• _Exercise requirements_:
Scan the data below and report how many lines include the word "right". Nothing else is wanted.

================

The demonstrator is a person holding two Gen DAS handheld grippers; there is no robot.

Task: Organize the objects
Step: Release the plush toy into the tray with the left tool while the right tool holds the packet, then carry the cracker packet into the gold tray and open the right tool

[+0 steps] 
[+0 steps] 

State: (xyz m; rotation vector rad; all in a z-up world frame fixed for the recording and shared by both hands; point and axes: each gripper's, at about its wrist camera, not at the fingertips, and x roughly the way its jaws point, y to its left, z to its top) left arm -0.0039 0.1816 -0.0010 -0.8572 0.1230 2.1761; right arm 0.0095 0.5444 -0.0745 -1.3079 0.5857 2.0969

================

• _Answer to this task_:
2